Lend Me a Tenor
I have to admit that Ken Ludwig's play is cleverly constructed, a classic mistaken-identity farce. It's set in 1934, when this kind of screwball thing was being written in Hollywood seemingly every month. The set-up is that the famous Italian tenor Tito Morelli is coming to Cleveland to do one performance of Verdi's Otello. Otello seems an odd choice to base a play around, but it has two advantages: 1) The music is not all that well known, so when an excerpt is sung by Tito and Max (the assistant to the producer of the opera), we don't have expectations of what it should sound like; and 2) It lets Tito and Max both put on blackface and an Afro wig and the same costume, and, stretching credulity beyond the breaking point, everybody else in the cast confuses one for the other. Almost all the comedy derives from this mix-up.
Now, this could work if Tito and Max look at least sort of alike. But here we have the matinee-idol looks and hunky body of J. Ryan Montenery as Tito, and the quite otherwise of Warren Asa Wilgus as Max. Maybe Max could pull off impersonating Tito during the performance of Otello because the audience is far enough away, but when people who know him well and are within kissing distance of his face still mistake him for Tito--well, I just couldn't stop thinking how preposterous this was, not so much in a "ha-ha-ha" way as in a "gimme-a-break" way.
Everybody on stage tries really hard, the set by Barbara Bock and costumes by Judi Buehler are fine, the direction by Jane and Cy Hoffman is well thought out, and yet the whole is a little logy, something less than the sum of its parts. Maybe not enough flamboyance and histrionics, maybe the metronome needs to be set to a snappier tempo. The last two minutes, though, when the entire play is recapitulated in fast motion, are hilarious.
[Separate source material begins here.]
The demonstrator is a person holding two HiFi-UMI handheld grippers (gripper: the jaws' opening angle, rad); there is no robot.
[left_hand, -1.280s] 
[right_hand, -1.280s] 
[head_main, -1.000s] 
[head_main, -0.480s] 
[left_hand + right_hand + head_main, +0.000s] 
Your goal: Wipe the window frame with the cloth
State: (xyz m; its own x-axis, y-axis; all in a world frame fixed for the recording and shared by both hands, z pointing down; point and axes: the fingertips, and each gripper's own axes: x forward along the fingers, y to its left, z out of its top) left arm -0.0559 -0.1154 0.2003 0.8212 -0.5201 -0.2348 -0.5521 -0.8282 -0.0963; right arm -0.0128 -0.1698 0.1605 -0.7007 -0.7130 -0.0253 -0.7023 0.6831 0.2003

Warren Wilgus, despite the drawback that he looks nothing like J. Ryan Montenery (not many people do), is immensely likable as Max, the only really good character in the play, and he has a very nice singing voice to boot. Mr. Montenery does a fun Italian accent, but otherwise doesn't seem to have much of a flair for comedy. I know he can act because I saw him in The Rainmaker, in a role that was perfect for him; this role, though, is not. However, the scene in which Tito teaches Max how to sing the role of Otello (the best moment in the play) is executed very well and touchingly by both actors. (Verdi's music helps, and there is not enough of it in the rest of the play.)
As for the rest of the cast, Thom Hinks as the producer is all scowls and shouts, with occasional excursions into Paul Lynde territory. It's a valid interpretation, but I think some slow burns would have been more comical. Colleen McClure as Maria, Tito's frustrated and jealous wife, is over-the-top in a good way, making the most of her "Italian-ness"; unfortunately for us, it's a small role. Gene Dunne as the bellhop is animated and does well with Italian and singing, but, again, it's a small role (I think it's been abridged).
Tasha Waters (as the sleep-her-way-to-the-Met soprano, not afraid to crescendo her cleavage), Augie Alley (as the high-society dame), and Avery Scott (as the not very faithful object of Max's affection) are all good at what they are doing, but none of them are hysterically funny. I think it's the writing.
It's tough to put a finger on what makes a comedy work vs. what makes it almost work. Sometimes it's the audience. I found myself smiling a lot, but rarely laughing out loud, and I think most of the audience was in the same boat. The exciting but also frustrating thing about live theater is that every performance is a little different. One night you might catch a great show with a really up audience, and the next week it's a letdown.
One thing you can count on, though. There's a lot of truth in that old showbiz aphorism: "Dying is easy. Comedy is hard."
Lend Me a Tenor by Ken Ludwig is being performed at the Adobe Theater in Albuquerque through June 9, 2013. Fridays and Saturdays at 8:00, Sundays at 2:00. Info at www.adobetheater.org or 505-898-9222.